Published July 24, 2010

THIS is a 'clarification' from No. 10 Downing Street. When the deputy prime minister says 'illegal', he means 'legal'. When he says 'disastrous', he means 'brilliant'. When he says 'black', he is fumbling for the word 'white'.

On Wednesday, Nick Clegg stood at the dispatch box in the British House of Commons and described the Iraq war as “the most disastrous decision of all” and the invasion of Iraq as “illegal”. Downing Street hurriedly explained that what he actually meant was that the invasion was a triumph of British arms and as lawful as driven snow.

Earlier in the week, the head of MI5, the British security service, at the time of the war, Lady Manningham-Buller, had vindicated Clegg's statement. So, too, had earlier evidence from Lord Goldsmith, the then attorney general. To Downing Street, this was of no matter. Clegg was caught between the whirring flywheel of truth and the crashing gears of a mendacious diplomacy. He was torn to shreds.

The Liberal Democrat leader appears to have come unqualified for the task of high office. When pushed against the wall by the arch-warmonger, Labour's Jack Straw, he showed himself a serial truth-teller. While this handicap may not be insuperable at home, in foreign affairs it is a killer. Clegg was supposed to lie under political torture, and failed.

The prime minister, David Cameron, who is intelligent enough to agree with Clegg, was in a difficult position. He was visiting Barack Obama in Washington at the time. He knows, with the US president, that Afghanistan is the next most disastrous decision after Iraq. The two men can say that in private, but not in public. There they have to present Afghanistan as a great victory for Nato, a triumph of liberal interventionism. Britain and the US are marching to war shoulder to shoulder against Johnny Taliban. Defeat is not an option.
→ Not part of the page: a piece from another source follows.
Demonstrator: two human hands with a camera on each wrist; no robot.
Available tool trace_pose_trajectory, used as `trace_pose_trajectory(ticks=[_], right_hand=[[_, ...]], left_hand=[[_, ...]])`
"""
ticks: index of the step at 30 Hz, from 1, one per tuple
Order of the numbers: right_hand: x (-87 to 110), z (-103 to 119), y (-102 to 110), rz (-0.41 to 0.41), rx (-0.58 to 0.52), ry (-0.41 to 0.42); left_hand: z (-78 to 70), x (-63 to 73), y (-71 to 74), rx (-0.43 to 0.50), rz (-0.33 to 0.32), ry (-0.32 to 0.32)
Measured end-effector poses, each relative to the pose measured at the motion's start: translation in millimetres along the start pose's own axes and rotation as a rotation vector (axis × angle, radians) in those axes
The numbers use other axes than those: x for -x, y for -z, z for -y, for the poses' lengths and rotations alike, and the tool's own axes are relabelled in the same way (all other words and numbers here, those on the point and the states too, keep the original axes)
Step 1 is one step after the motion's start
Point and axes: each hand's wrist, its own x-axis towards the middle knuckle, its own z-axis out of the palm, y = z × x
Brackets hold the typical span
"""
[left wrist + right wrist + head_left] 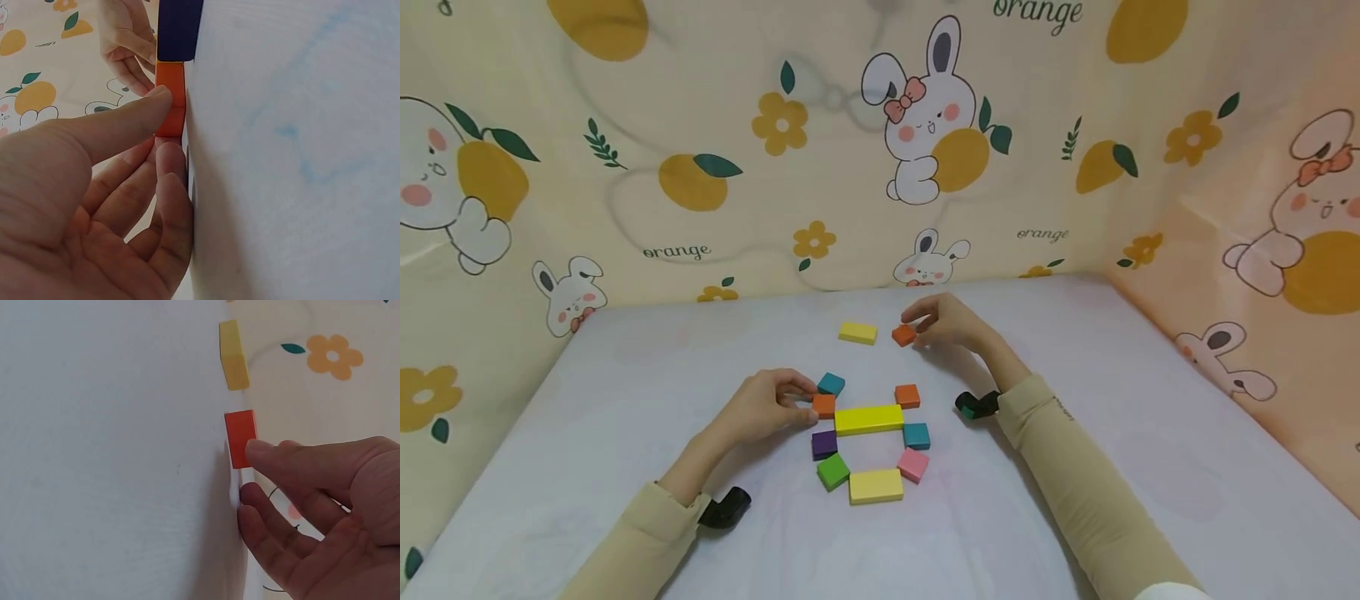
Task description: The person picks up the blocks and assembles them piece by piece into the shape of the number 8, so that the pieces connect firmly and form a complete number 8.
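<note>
My left hand (765, 406) pinches an orange block (823, 407) at the left end of a long bright yellow block (869, 420). In the left wrist view, the thumb lies on this orange block (170, 94). A teal block (831, 383) sits just behind it, a purple block (824, 445) just in front. Farther back, my right hand (951, 323) has thumb and finger at another orange block (904, 335), near a pale yellow block (857, 333). The right wrist view shows the thumb against this orange block's (240, 439) edge, other fingers curved below.
Below the long block, a green block (833, 472), a pale yellow block (876, 487), a pink block (913, 465) and a teal block (917, 436) curve round. A third orange block (907, 396) lies at upper right. A patterned cloth wall (850, 208) stands behind the white table (647, 358).
</note>
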Motion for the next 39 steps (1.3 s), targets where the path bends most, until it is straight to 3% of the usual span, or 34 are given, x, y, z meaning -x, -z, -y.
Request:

Cameron and Obama have emerged from this first bilateral meeting as sensible men who must somehow navigate their respective ways from an inherited war to an honourable peace, amid a western foreign policy that has spent a decade drenched in sophistry. Commentators are often asked to predict history's verdict on a particular era, and are well advised to decline. But it is hard not to see western policy in the first decade of the 21st century as sunk in a morass of folly. It was subcontracted to a defence lobby desperate for a role, which it found in exploiting weak leaders by playing on the ideology of fear.

As a result, at the end of the decade western states found themselves spending more money to become less safe, with their global interests more at risk than at the start. The legacy of the victory over communism was squandered.